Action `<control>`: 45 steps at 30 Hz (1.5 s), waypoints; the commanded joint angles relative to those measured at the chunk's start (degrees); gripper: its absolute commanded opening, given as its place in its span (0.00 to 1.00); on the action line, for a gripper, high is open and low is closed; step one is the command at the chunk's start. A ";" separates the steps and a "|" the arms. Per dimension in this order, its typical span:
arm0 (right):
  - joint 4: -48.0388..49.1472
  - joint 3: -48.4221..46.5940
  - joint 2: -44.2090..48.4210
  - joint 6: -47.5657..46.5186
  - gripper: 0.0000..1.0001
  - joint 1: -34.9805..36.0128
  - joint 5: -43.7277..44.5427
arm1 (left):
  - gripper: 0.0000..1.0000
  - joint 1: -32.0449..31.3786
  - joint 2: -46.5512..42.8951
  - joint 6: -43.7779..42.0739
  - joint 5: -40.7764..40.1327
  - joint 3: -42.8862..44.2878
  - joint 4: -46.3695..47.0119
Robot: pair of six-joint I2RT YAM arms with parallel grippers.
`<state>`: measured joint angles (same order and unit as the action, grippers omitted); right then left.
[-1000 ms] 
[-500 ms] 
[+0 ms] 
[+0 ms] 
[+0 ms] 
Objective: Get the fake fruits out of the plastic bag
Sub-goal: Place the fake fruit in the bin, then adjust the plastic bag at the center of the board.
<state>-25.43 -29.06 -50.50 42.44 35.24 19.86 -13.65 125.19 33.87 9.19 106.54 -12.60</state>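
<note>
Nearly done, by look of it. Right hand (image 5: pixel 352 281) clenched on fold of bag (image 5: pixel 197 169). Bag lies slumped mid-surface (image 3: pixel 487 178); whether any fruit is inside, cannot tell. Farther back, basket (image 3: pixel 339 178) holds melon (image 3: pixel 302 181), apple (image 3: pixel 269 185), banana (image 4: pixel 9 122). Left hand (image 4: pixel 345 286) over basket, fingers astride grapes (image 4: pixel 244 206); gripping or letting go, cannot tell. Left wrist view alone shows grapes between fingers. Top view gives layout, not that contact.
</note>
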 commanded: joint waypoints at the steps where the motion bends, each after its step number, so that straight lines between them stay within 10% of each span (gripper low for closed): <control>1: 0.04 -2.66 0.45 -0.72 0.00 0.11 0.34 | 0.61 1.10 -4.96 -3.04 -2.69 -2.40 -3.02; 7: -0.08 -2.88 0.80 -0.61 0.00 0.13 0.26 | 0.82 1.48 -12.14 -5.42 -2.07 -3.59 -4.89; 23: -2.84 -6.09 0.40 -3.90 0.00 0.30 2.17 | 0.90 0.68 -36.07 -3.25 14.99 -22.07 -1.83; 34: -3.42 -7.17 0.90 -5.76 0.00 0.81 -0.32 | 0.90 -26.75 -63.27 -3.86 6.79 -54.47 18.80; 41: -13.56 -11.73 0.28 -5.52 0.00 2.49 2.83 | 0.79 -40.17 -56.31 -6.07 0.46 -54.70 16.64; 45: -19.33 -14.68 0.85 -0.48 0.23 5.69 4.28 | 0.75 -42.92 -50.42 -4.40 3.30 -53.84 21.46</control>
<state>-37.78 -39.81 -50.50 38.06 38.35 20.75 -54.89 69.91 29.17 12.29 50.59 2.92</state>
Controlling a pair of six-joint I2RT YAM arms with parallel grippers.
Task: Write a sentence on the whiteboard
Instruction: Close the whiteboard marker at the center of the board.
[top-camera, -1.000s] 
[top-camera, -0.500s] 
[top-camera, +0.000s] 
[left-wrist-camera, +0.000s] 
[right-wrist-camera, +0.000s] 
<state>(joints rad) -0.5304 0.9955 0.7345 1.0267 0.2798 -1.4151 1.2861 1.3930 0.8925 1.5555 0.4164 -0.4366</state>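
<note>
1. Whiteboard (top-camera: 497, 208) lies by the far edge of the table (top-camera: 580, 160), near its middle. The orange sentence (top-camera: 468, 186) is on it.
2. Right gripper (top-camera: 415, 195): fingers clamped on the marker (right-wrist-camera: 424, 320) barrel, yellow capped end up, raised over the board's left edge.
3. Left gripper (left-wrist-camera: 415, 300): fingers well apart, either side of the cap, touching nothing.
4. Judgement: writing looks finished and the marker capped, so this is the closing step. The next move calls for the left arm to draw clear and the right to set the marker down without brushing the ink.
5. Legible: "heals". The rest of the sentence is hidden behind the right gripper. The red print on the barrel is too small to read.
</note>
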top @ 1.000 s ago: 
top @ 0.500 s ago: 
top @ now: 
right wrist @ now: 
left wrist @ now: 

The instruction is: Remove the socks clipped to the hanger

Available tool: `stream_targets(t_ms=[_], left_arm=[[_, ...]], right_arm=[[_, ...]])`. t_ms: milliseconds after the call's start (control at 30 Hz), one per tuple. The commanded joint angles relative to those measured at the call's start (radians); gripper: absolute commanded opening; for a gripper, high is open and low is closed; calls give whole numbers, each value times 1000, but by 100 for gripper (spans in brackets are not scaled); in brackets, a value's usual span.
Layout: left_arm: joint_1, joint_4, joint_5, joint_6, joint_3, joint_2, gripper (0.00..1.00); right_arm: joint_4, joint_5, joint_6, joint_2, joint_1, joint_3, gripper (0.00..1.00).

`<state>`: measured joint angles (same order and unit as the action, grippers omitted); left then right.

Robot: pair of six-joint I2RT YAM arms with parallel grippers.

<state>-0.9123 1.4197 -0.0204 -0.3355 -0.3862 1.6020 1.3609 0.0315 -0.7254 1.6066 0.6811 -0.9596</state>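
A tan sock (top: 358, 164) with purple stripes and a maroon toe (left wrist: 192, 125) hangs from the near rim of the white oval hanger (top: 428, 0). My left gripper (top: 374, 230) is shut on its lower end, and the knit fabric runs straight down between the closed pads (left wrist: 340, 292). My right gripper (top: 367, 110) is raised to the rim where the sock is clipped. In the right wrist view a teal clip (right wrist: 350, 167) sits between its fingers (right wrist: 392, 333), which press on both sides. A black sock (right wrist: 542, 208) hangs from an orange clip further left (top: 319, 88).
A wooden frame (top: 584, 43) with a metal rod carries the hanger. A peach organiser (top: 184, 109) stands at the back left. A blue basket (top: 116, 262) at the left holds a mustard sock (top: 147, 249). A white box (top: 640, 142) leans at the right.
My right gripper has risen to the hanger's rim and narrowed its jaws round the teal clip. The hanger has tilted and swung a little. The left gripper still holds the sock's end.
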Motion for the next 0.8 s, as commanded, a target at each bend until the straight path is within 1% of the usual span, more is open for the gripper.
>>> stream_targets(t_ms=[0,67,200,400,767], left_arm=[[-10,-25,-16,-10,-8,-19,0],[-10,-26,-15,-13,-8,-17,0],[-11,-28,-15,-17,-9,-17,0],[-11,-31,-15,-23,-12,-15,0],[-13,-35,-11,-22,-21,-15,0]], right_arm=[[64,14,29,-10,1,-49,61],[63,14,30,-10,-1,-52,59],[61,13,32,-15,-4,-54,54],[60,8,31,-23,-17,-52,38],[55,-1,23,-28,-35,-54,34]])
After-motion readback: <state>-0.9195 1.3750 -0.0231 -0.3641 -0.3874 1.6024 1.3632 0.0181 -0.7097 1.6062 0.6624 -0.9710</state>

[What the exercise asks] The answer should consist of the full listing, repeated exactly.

[Answer below]
Action `<control>`: 45 steps at 30 Hz (1.5 s), waypoints; the commanded joint angles relative to those measured at the chunk's start (degrees); gripper: its absolute commanded opening, given as its place in its span (0.00 to 1.00); on the action line, for a gripper, high is open and low is closed; step one is the command at the chunk's start. A ";" separates the steps and a "|" the arms. Per dimension in this order, its typical span:
arm0 (right):
  - joint 4: -48.0388..49.1472
  - joint 3: -48.4221..46.5940
  - joint 2: -44.2090..48.4210
  - joint 6: -47.5657..46.5186
  - gripper: 0.0000..1.0001
  - joint 1: -34.9805..36.0128
  - joint 5: -43.7277..44.5427
arm1 (left):
  - gripper: 0.0000..1.0000
  - joint 1: -32.0449..31.3786
  - joint 2: -46.5512..42.8951
  - joint 6: -43.7779..42.0739
  - joint 5: -40.7764..40.1327
  - joint 3: -42.8862..44.2878
  - joint 4: -46.3695..47.0119
Robot: pair of six-joint I2RT YAM arms with parallel grippers.
`<state>`: measured joint angles (same order and unit as the action, grippers omitted); right then left.
[-1000 ms] 
[-500 ms] 
[+0 ms] 
[+0 ms] 
[+0 ms] 
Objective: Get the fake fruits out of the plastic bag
Sub-goal: Place the fake fruit in the bin, then adjust the plastic bag at the center of the board.
<state>-25.43 -29.06 -50.50 42.44 35.24 19.86 -13.65 125.19 33.87 9.19 106.54 -12.60</state>
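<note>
Nearly done, by look of it. Right hand (image 5: pixel 352 281) clenched on fold of bag (image 5: pixel 197 169). Bag lies slumped mid-surface (image 3: pixel 487 178); whether any fruit is inside, cannot tell. Farther back, basket (image 3: pixel 339 178) holds melon (image 3: pixel 302 181), apple (image 3: pixel 269 185), banana (image 4: pixel 9 122). Left hand (image 4: pixel 345 286) over basket, fingers astride grapes (image 4: pixel 244 206); gripping or letting go, cannot tell. Left wrist view alone shows grapes between fingers. Top view gives layout, not that contact.
</note>
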 commanded: joint waypoints at the steps where the motion bends, each after its step number, so that straight lines between them stay within 10% of each span (gripper low for closed): <control>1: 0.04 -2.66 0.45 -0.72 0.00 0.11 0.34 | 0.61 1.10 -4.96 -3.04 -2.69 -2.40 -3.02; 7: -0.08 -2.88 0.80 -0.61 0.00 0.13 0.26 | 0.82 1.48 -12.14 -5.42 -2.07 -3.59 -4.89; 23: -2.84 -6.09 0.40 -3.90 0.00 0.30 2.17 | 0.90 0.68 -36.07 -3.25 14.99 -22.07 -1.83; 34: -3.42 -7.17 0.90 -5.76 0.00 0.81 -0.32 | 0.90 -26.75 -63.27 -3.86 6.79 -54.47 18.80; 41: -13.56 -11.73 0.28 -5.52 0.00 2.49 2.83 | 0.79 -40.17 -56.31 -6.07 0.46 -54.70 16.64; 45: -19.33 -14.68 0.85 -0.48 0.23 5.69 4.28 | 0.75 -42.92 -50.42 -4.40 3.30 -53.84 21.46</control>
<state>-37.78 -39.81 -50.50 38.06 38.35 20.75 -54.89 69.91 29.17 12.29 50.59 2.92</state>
Controlling a pair of six-joint I2RT YAM arms with parallel grippers.
Task: Write a sentence on the whiteboard
Instruction: Close the whiteboard marker at the center of the board.
[top-camera, -1.000s] 
[top-camera, -0.500s] 
[top-camera, +0.000s] 
[left-wrist-camera, +0.000s] 
[right-wrist-camera, +0.000s] 
<state>(joints rad) -0.5304 0.9955 0.7345 1.0267 0.2798 -1.4151 1.2861 1.3930 0.8925 1.5555 0.4164 -0.4366</state>
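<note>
1. Whiteboard (top-camera: 497, 208) lies by the far edge of the table (top-camera: 580, 160), near its middle. The orange sentence (top-camera: 468, 186) is on it.
2. Right gripper (top-camera: 415, 195): fingers clamped on the marker (right-wrist-camera: 424, 320) barrel, yellow capped end up, raised over the board's left edge.
3. Left gripper (left-wrist-camera: 415, 300): fingers well apart, either side of the cap, touching nothing.
4. Judgement: writing looks finished and the marker capped, so this is the closing step. The next move calls for the left arm to draw clear and the right to set the marker down without brushing the ink.
5. Legible: "heals". The rest of the sentence is hidden behind the right gripper. The red print on the barrel is too small to read.
</note>
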top @ 1.000 s ago: 
top @ 0.500 s ago: 
top @ now: 
right wrist @ now: 
left wrist @ now: 

The instruction is: Remove the socks clipped to the hanger

Available tool: `stream_targets(t_ms=[_], left_arm=[[_, ...]], right_arm=[[_, ...]])`. t_ms: milliseconds after the call's start (control at 30 Hz), one per tuple. The commanded joint angles relative to those measured at the call's start (radians); gripper: absolute commanded opening; for a gripper, high is open and low is closed; calls give whole numbers, each value times 1000, but by 100 for gripper (spans in brackets are not scaled); in brackets, a value's usual span.
Layout: left_arm: joint_1, joint_4, joint_5, joint_6, joint_3, joint_2, gripper (0.00..1.00); right_arm: joint_4, joint_5, joint_6, joint_2, joint_1, joint_3, gripper (0.00..1.00).

`<state>`: measured joint angles (same order and unit as the action, grippers omitted); left then right.

Robot: pair of six-joint I2RT YAM arms with parallel grippers.

<state>-0.9123 1.4197 -0.0204 -0.3355 -0.3862 1.6020 1.3609 0.0315 -0.7254 1.6066 0.6811 -0.9596</state>
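A tan sock (top: 358, 164) with purple stripes and a maroon toe (left wrist: 192, 125) hangs from the near rim of the white oval hanger (top: 428, 0). My left gripper (top: 374, 230) is shut on its lower end, and the knit fabric runs straight down between the closed pads (left wrist: 340, 292). My right gripper (top: 367, 110) is raised to the rim where the sock is clipped. In the right wrist view a teal clip (right wrist: 350, 167) sits between its fingers (right wrist: 392, 333), which press on both sides. A black sock (right wrist: 542, 208) hangs from an orange clip further left (top: 319, 88).
A wooden frame (top: 584, 43) with a metal rod carries the hanger. A peach organiser (top: 184, 109) stands at the back left. A blue basket (top: 116, 262) at the left holds a mustard sock (top: 147, 249). A white box (top: 640, 142) leans at the right.
My right gripper has risen to the hanger's rim and narrowed its jaws round the teal clip. The hanger has tilted and swung a little. The left gripper still holds the sock's end.
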Motion for the next 0.8 s, as commanded, a target at each bend until the straight path is within 1% of the usual span, more is open for the gripper.
>>> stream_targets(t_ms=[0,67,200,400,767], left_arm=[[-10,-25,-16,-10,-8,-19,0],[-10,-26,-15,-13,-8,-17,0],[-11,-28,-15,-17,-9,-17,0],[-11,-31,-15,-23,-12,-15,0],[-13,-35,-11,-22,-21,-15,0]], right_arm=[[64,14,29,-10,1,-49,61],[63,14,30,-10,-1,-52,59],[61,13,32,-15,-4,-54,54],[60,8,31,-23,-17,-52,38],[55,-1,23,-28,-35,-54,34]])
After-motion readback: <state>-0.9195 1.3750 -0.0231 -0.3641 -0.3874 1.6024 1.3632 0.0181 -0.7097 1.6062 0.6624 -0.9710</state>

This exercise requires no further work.